**Brief**
For this exercise, report every line of the material that includes "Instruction".

**Supplied material**
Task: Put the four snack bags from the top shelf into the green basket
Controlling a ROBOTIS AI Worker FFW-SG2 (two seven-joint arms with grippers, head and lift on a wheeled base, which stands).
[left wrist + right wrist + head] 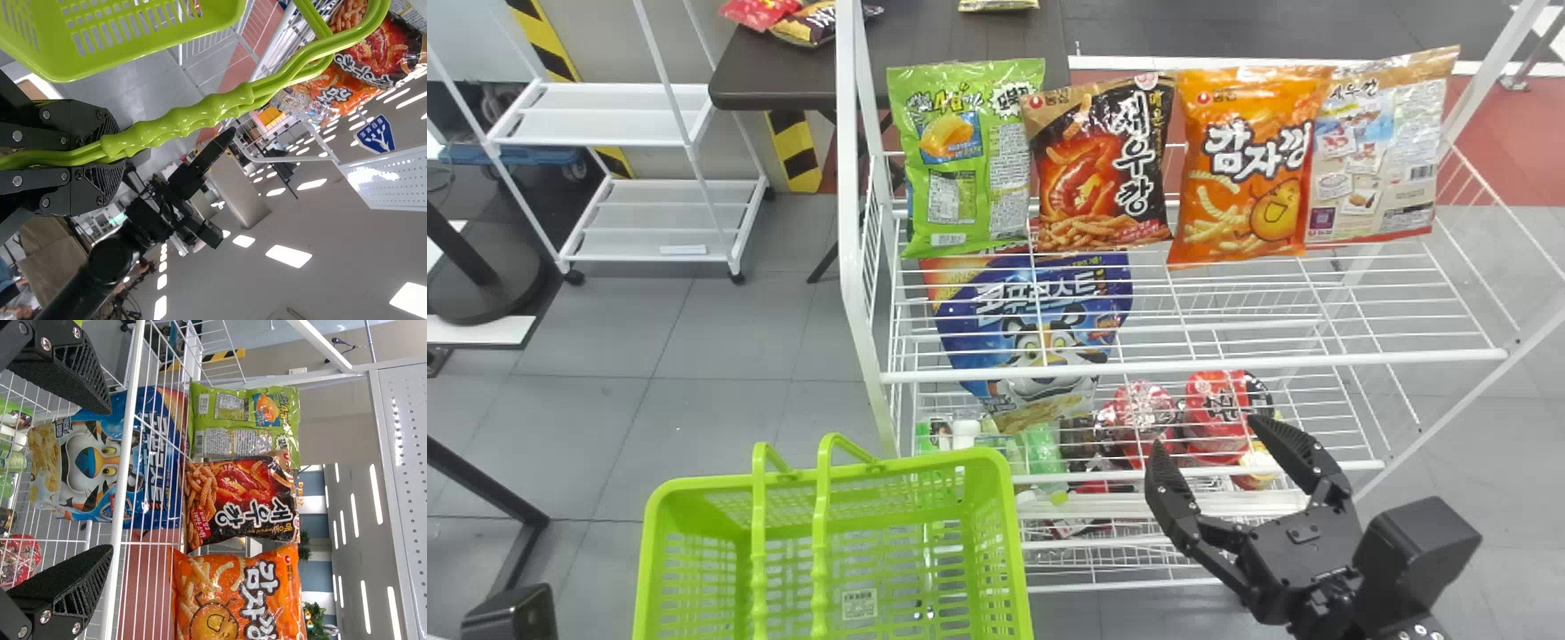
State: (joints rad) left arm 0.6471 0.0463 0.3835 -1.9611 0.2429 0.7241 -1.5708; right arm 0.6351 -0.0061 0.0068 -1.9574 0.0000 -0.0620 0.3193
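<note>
the left gripper (113, 150) has its jaws closed on the lime-green plastic basket (951, 462), before the white wire rack (1192, 366); right gripper (1218, 443), jaws spread, also before the rack, apart from the basket. four glossy plastic snack bags (1103, 169) are behind the rack's top front edge.

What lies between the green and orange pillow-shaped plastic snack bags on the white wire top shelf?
A black-and-red, pillow-shaped plastic snack bag, upright, in the head view.
</note>
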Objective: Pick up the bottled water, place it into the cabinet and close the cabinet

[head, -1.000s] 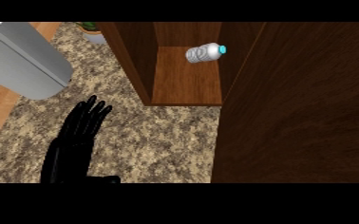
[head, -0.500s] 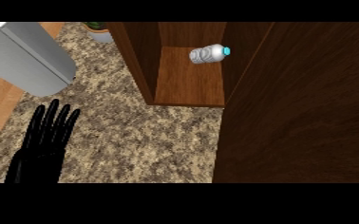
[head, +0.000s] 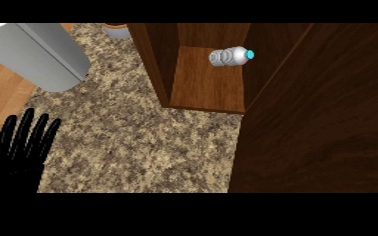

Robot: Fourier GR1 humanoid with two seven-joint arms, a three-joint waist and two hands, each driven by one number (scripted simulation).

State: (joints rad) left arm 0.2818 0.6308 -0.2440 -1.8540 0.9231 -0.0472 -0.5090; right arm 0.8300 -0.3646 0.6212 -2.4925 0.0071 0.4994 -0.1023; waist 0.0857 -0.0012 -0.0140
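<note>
bottled water (head: 230, 57) lying on its side on the cabinet (head: 210, 80) shelf, cap facing right | left robot hand (head: 26, 139) at lower-left edge, fingers straight, holding nothing, arm cut off | speckled surface (head: 140, 140) between them | cabinet door (head: 310, 120) covers the right side

The cabinet door (head: 310, 125) stands across the right side, its edge close to the cabinet (head: 159, 60) opening, leaving a narrow gap over the shelf (head: 207, 85). The bottled water (head: 230, 57) lies at the shelf's far end. The speckled counter (head: 140, 140) lies bare; a grey appliance (head: 40, 55) blocks the far left.
</note>
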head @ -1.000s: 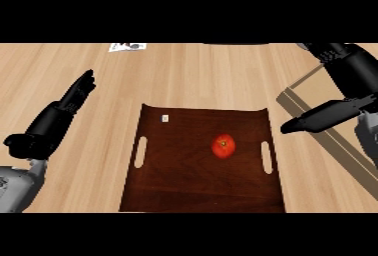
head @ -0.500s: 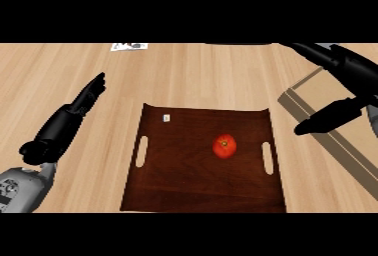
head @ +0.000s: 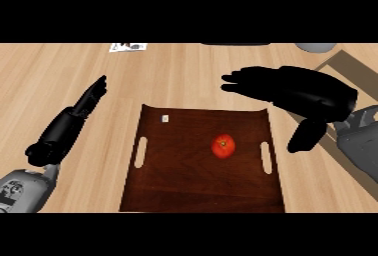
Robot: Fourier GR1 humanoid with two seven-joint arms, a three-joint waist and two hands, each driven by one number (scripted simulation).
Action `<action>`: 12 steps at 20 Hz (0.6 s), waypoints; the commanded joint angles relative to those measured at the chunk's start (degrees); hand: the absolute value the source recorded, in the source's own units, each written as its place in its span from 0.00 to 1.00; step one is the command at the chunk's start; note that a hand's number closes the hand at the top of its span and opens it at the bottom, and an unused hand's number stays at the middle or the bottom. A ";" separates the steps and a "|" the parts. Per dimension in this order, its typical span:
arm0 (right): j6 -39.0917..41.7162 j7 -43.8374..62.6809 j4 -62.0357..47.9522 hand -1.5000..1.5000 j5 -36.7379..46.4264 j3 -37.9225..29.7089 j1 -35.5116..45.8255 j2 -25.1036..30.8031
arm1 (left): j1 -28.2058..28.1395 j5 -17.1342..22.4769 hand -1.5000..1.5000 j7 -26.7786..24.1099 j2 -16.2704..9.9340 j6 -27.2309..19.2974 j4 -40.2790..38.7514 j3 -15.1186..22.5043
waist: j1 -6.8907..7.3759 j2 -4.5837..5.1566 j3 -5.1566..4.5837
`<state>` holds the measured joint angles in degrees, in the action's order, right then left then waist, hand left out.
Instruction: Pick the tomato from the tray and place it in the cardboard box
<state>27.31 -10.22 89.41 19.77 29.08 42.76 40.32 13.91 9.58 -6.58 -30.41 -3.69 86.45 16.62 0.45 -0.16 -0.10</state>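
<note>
On wooden counter [head: 184, 70]: dark tray [head: 203, 195], tomato [head: 224, 145] inside.

Our right hand [head: 299, 95] has swung in from the right edge toward the tray [head: 203, 195]; its straight fingers now reach left past the tray's far right corner, thumb hanging just off the right rim. The tomato [head: 224, 145] now lies below the fingers. Our left hand [head: 70, 122] has drifted slightly rightward.
</note>
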 commanded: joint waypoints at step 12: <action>16.60 30.02 11.20 0.00 10.34 9.47 -1.33 -13.58 | 0.01 -2.91 0.50 2.05 1.94 1.81 1.69 -3.07 | -0.36 0.05 0.09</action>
<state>41.59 15.59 100.82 27.63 37.25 43.88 29.66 13.33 7.31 -6.35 -28.41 -2.58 86.52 14.70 -0.05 -0.21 -0.06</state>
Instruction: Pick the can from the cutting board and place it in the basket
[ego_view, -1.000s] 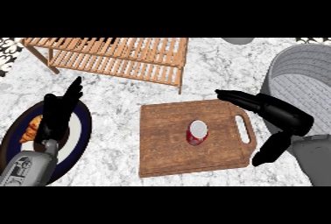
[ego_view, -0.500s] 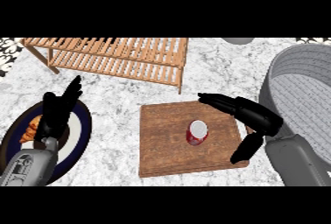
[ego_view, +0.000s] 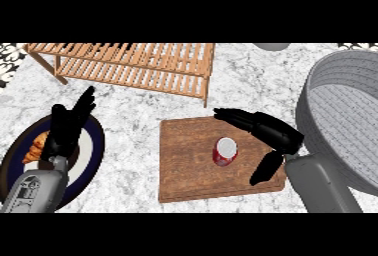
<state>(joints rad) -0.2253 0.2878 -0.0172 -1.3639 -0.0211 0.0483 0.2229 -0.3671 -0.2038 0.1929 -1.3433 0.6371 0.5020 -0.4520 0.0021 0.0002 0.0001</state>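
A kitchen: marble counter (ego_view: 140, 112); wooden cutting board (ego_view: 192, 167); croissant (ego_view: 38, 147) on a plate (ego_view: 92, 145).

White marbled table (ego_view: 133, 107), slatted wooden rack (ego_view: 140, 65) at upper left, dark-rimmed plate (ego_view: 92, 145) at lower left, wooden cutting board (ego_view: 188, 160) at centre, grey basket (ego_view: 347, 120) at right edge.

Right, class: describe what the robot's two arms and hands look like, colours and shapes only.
Both forearms are smooth grey rounded casings, each ending in a black hand. The left hand has slim, segmented black fingers; its forearm shows a small darker marking near the lower edge. The right hand has a bulkier, glossy black back. No cables show.
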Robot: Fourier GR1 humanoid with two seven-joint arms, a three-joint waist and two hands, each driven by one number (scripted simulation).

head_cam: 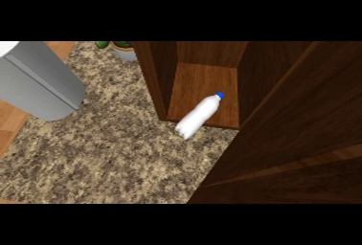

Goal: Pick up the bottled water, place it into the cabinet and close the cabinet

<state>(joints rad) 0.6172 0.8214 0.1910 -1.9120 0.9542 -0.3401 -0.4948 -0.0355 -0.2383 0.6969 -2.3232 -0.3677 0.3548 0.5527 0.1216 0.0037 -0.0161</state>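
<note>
The bottled water (198, 116) is a white bottle with a blue cap, lying on its side. Its cap end rests on the cabinet's (201, 79) wooden floor and points inward. Its bottom end sticks out past the cabinet's front edge, over the speckled counter (120, 153). The cabinet door (297, 124) stands open, a large dark wood panel filling the right side of the head view. A grey forearm (39, 81) crosses the upper left corner, and its hand is outside the picture. Neither hand shows.
A potted plant (120, 48) stands at the back, just left of the cabinet's side wall. The counter's left edge, with light wood (8, 127) beyond it, runs along the left. Bare counter lies in front of the cabinet opening.
</note>
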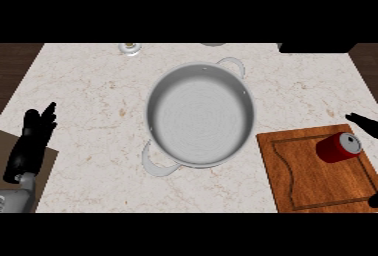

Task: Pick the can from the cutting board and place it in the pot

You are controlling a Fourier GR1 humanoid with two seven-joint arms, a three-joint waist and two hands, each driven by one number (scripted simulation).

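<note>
Board (310,187) of brown wood lies nearest, at the counter's right front, with one red can (338,147) on its side near the board's far right corner. Left hand (33,140) rests open at the left edge, fingers straight. Right hand (363,123) shows only dark fingertips past the can — open or closed, I cannot tell. One empty pot (199,116) sits mid-counter; beyond it, one small shaker (130,48)

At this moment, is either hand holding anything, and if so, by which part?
Nothing is held. The red can lies on its side on the cutting board, untouched. The right hand shows only at the right edge, apart from it; the left hand rests open at the left.
</note>
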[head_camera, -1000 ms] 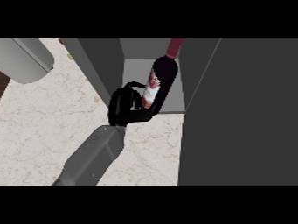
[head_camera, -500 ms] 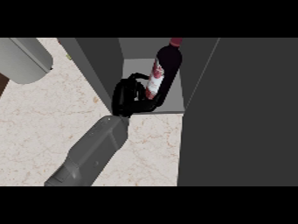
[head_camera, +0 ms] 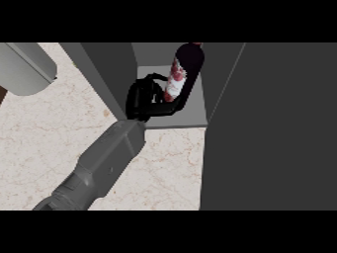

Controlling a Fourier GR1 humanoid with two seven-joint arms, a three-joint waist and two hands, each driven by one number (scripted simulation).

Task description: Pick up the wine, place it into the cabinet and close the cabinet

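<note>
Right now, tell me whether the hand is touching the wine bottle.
Touching. The head view shows the right hand with its fingers curled round the lower body of the wine bottle inside the cabinet.

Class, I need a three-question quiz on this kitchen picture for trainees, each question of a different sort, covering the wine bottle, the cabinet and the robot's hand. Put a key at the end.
1. True or false: the wine bottle lies flat on the marble counter.
2. Which holds the bottle? A) nothing B) a black hand curled round it C) a shelf clip
3. Fill in: the cabinet is ____, its dark door swung out at the right.

Key: 1 false, it stands inside the cabinet, leaning a little; 2 B; 3 open.
</note>
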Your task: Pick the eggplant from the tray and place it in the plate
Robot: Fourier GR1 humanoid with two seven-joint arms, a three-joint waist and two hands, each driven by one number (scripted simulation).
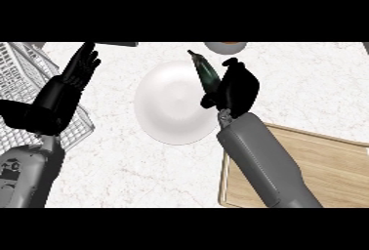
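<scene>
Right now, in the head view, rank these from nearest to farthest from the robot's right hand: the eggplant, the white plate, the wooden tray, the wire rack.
1. The eggplant: held in the right hand, over the plate's right rim.
2. The white plate: just left of the hand, at centre.
3. The wooden tray: lower right, under the forearm.
4. The wire rack: far left.

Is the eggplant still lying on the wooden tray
No, the right hand is curled round the eggplant above the white plate's right edge, away from the tray.
</scene>
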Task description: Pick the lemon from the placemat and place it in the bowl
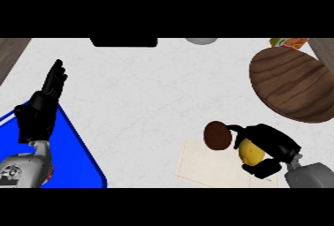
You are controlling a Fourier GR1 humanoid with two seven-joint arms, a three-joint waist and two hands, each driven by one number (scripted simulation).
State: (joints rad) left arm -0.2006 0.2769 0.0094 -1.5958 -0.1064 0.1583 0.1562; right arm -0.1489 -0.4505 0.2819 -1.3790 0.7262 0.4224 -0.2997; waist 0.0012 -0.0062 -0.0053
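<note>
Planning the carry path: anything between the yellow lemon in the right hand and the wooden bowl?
Head view: only bare white counter lies between the yellow lemon, held in the right hand, and the brown wooden bowl.

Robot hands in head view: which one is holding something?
The right robot hand, curled round the yellow lemon over the placemat. The left robot hand is open, fingers straight, holding nothing.

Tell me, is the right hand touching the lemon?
Touching: the head view shows the right hand with its fingers curled round the lemon.
</note>
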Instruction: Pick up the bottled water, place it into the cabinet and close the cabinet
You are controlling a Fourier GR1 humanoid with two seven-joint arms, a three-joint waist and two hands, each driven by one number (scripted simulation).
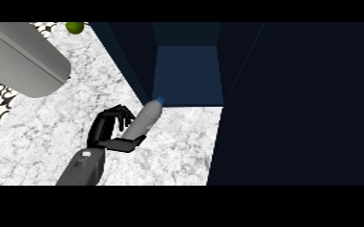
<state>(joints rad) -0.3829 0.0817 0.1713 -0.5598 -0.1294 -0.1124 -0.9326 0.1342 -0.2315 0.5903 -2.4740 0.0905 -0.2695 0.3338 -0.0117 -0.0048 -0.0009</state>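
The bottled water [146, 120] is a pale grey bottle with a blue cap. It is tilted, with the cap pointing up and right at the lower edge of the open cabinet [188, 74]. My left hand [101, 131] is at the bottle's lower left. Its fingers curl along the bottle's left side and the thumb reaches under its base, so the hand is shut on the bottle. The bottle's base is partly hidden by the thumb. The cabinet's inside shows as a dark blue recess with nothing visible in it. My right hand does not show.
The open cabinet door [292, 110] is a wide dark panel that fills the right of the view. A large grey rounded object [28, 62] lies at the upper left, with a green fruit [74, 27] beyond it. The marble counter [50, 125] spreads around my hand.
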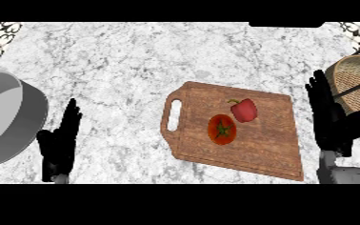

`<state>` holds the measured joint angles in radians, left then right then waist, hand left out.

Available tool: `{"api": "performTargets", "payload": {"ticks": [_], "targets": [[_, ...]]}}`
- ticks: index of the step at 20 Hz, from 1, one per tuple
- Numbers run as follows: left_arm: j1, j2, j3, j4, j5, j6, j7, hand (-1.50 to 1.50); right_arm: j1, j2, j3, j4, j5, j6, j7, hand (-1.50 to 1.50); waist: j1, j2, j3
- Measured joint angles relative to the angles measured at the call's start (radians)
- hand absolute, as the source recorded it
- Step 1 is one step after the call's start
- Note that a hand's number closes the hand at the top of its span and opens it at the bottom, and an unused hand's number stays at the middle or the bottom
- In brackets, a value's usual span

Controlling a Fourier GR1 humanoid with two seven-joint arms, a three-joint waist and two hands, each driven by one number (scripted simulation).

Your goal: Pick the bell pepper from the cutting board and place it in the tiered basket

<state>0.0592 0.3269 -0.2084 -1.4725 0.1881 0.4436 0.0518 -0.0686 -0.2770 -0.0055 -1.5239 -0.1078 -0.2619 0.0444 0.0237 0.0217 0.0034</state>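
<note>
Head view: the left hand (60, 140) and right hand (329, 117) rest with fingers straight, holding nothing. The bell pepper (244, 110) lies on the cutting board (271, 148) beside a tomato (222, 129). The tiered basket (348, 83) sits at the tabletop's right edge

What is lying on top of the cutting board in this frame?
On the cutting board lie a red bell pepper and, just beside it toward the handle end, a tomato. Neither robot hand covers them. What the board hides beneath it cannot be seen.
</note>
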Motion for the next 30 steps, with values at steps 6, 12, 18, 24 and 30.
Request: {"api": "performTargets", "payload": {"ticks": [6,12,18,24,30], "targets": [[-0.002,0.07,0.01,0.006,0.015,-0.091,0.003,0.0,-0.059,0.078,0.046,0.098,-0.239,0.308,-0.06,1.5,0.02,-0.003,0.007],[0.002,0.137,0.041,0.027,0.074,-0.201,0.035,0.0,-0.064,0.142,0.035,0.118,-0.282,0.464,-0.313,-1.5,-0.006,-0.014,0.007],[-0.001,0.175,0.06,0.034,0.102,-0.259,0.046,0.0,-0.074,-0.083,0.096,0.159,0.083,0.373,-0.331,-1.5,-0.007,-0.019,-0.003],[-0.006,0.194,0.089,0.068,0.12,-0.3,0.043,0.0,-0.16,-0.229,0.187,0.136,0.247,0.447,-0.156,-1.5,-0.011,-0.022,-0.004],[0.001,0.176,0.1,0.072,0.104,-0.305,0.034,0.0,-0.307,-0.25,0.239,0.107,0.248,0.622,0.032,-1.5,-0.012,-0.024,-0.001]]}}
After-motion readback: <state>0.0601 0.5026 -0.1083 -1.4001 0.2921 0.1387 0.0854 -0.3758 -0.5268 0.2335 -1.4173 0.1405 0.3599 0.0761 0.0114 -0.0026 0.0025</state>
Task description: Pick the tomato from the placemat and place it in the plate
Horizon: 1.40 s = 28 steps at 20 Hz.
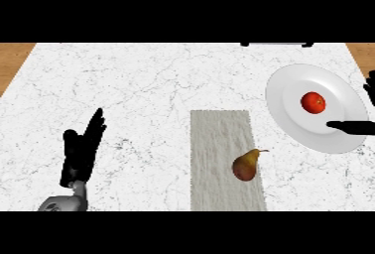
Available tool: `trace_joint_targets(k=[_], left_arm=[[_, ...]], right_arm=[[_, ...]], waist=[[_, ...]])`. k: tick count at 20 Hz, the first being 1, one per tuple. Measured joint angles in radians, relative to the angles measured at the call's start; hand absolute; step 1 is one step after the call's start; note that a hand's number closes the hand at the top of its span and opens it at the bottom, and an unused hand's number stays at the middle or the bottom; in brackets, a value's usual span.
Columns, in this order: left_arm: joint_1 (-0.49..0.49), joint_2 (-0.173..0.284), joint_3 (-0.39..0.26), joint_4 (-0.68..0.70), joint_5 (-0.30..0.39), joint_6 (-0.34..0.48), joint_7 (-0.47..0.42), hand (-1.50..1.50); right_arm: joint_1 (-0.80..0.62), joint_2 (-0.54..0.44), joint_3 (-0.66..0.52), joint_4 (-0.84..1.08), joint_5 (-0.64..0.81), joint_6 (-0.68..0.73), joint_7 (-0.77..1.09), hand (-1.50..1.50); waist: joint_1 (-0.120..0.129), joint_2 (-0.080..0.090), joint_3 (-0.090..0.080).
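On the right side of the white marble-patterned bench, the small round red tomato lies inside the plain white round plate, a little above the plate's middle and clear of its rim. No brand, label or writing can be read on anything in view.

Being round, the tomato has no clear long axis; a pale glint sits on its upper right side, and which way its stem end points is too small to make out.

The robot's right hand is mostly cut off by the right edge of the view. One black finger reaches in over the plate's lower right part, lying straight and level, pointing left, below the tomato and apart from it. More dark fingers show at the edge beside the plate's upper right rim. The hand is spread and grips nothing.

The left hand shows at the lower left, fingers straight and pointing up, resting with nothing in it.

Between the hands lies the grey woven rectangular placemat, its lower end cut off. A yellow-and-red pear lies on it, stem pointing up and right.

A dark object at the bench's far edge is cut off and cannot be identified.
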Motion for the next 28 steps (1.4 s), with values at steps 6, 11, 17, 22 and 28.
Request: trace_joint_targets(k=[6, 11, 17, 22, 28], left_arm=[[0.021, -0.003, -0.009, -0.042, -0.009, 0.0, 0.015, 0.0], [0.003, 0.006, 0.011, -0.011, 0.0, -0.01, 0.003, 0.0], [0.004, -0.006, 0.005, 0.006, -0.009, -0.005, -0.008, 0.0], [0.004, -0.021, -0.01, -0.011, -0.02, 0.004, 0.01, 0.0], [-0.002, -0.012, 0.003, -0.008, -0.012, -0.005, 0.002, 0.0]], right_arm=[[0.014, -0.028, 0.005, 0.03, -0.005, -0.021, -0.008, -1.5], [0.017, -0.073, -0.001, 0.05, -0.014, -0.024, -0.005, -1.5], [0.052, -0.094, -0.019, 0.07, -0.037, -0.03, -0.044, -1.5], [0.074, -0.128, -0.04, 0.081, -0.06, -0.029, -0.064, -1.5], [0.103, -0.165, -0.06, 0.097, -0.078, -0.052, -0.062, -1.5]], waist=[[0.001, -0.001, 0.0], [0.003, 0.001, 0.001], [0.004, 0.002, 0.001], [0.006, 0.003, 0.002], [0.01, 0.005, 0.003]])
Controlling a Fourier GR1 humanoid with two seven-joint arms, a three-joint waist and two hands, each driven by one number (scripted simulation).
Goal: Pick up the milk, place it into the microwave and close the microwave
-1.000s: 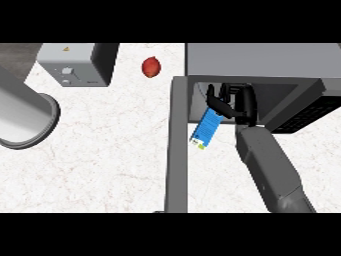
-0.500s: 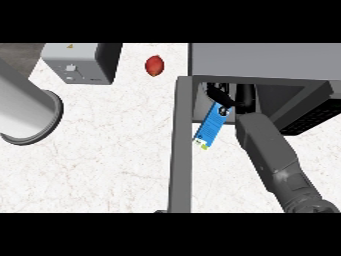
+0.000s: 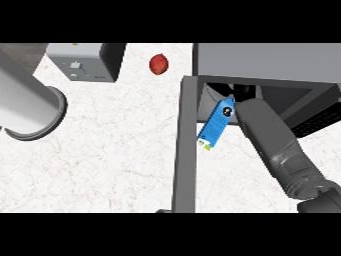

**Task result**
Instruction: Pick the tomato from the tray and place it in the cardboard box
Instruction: Pick the can from the cutting board and place it in the basket
Instruction: Pick up the bottled water, place it into the cabinet and close the cabinet

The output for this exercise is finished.